PROBLEM:
Go through each line of the records below and count those with the word "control". Give only the count.
-*-
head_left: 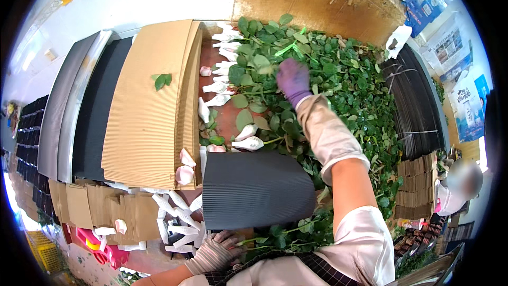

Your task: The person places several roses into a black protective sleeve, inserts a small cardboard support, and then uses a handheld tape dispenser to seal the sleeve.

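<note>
My right hand (292,79), in a purple glove, reaches over the heap of green rose leaves (349,85) at the far side. Motion blurs its fingers, so its grip is unclear. To its left lies a row of rose heads in white foam nets (216,87), stems pointing right. Two more netted roses (248,143) rest behind a black corrugated sheet (256,190). Near my body, below that sheet, is my left hand (217,251) in a striped glove. Its fingers curl where leafy rose stems (275,235) come out to the right.
Tan corrugated sheets (145,106) are stacked at left, beside black sheets (100,106). Loose white foam nets (182,220) lie near my left hand. Pink petals (184,175) are scattered. A black bundle (413,103) and cardboard pieces (415,188) stand at right. Another person (455,190) is farther right.
</note>
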Tool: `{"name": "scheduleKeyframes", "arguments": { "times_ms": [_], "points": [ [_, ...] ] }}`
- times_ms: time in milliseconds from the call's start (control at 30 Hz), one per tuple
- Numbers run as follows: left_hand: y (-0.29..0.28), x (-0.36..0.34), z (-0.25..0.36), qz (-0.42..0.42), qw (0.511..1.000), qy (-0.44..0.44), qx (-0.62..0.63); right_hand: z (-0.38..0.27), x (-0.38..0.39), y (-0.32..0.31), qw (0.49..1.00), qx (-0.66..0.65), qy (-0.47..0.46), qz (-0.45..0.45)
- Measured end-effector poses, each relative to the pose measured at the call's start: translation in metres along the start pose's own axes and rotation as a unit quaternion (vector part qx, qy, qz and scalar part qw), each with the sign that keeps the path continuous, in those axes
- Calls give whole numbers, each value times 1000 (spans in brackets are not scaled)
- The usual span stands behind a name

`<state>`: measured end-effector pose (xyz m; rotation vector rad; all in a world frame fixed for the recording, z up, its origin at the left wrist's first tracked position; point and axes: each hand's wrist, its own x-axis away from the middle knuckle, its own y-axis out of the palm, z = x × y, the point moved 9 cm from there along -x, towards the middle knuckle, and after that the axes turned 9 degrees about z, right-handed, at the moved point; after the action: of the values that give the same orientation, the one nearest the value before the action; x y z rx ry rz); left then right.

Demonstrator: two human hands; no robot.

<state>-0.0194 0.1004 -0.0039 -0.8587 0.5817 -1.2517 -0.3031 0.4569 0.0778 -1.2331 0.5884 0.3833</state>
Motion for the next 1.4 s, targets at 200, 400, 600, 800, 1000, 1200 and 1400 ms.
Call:
{"name": "scheduleKeyframes", "arguments": {
  "times_ms": [200, 400, 600, 800, 1000, 1200, 1400],
  "points": [
    [1, -1, 0, 59, 997, 49, -26, 56, 30, 13, 981, 18, 23, -191],
    [4, 1, -2, 31, 997, 48, -43, -29, 44, 7, 981, -73, -141, -109],
    [5, 4, -2, 18, 997, 35, -60, -103, 43, 70, 970, 0, -219, -110],
    [-6, 2, 0, 29, 998, 27, -53, -73, 27, -7, 961, -124, -240, 58],
    [15, 6, -5, 40, 999, 24, -20, 118, -59, -182, 775, -582, 117, 217],
    [-3, 2, 2, 37, 997, 29, -59, 91, -27, -257, 894, -418, 34, 156],
    [13, 3, -6, 30, 998, 36, -48, -32, 104, -62, 900, -3, -179, -397]
  ]
}}
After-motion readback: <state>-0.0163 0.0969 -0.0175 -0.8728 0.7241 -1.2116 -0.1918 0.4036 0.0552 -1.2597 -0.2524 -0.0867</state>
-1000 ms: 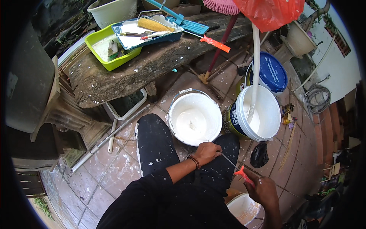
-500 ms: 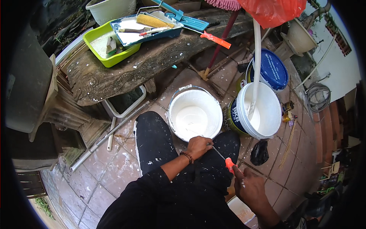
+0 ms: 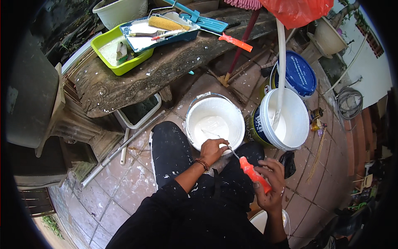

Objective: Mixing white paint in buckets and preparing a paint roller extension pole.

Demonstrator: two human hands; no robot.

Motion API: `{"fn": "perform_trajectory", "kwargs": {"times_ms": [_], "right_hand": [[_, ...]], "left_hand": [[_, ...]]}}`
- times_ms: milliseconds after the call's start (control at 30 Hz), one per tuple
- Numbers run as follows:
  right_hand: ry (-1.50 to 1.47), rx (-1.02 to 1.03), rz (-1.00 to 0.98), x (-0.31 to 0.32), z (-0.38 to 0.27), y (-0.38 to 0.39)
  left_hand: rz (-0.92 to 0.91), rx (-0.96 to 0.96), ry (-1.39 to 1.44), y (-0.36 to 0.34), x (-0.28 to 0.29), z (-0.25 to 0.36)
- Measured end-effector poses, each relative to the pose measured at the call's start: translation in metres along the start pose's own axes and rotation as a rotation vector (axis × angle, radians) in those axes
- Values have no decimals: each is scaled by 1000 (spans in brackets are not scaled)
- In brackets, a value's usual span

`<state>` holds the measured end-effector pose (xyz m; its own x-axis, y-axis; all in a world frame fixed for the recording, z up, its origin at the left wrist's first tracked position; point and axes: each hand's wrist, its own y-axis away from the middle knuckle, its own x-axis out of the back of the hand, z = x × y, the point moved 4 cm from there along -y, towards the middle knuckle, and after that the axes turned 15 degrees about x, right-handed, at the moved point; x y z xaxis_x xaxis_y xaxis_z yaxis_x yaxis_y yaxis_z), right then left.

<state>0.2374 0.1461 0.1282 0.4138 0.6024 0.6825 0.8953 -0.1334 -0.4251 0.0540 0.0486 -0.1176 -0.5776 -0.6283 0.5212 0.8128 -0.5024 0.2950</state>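
A white bucket (image 3: 237, 124) of white paint stands between my knees. My left hand (image 3: 212, 152) is at its near rim, its fingers closed around the thin metal rod of an orange-handled tool (image 3: 251, 172). The rod's far end reaches over the paint; what it ends in I cannot make out. My right hand (image 3: 271, 191) holds the orange handle loosely between thumb and fingers, above my right thigh. White specks of paint mark my hands and dark trousers.
A larger open paint pail (image 3: 304, 120) with a white pole in it stands right, beside a blue-lidded pail (image 3: 300, 76). On the wooden bench (image 3: 97, 91) lie a green tray (image 3: 120, 69), a blue tray (image 3: 182, 36) and a yellow roller (image 3: 168, 23). A red bag (image 3: 296, 12) hangs above.
My right hand has moved up and shifted its grip, so more of the orange handle shows. The rod now reaches visibly over the paint. My left hand remains by the rim.
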Motion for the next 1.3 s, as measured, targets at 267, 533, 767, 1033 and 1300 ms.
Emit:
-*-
ANSWER FOR THIS EXERCISE:
2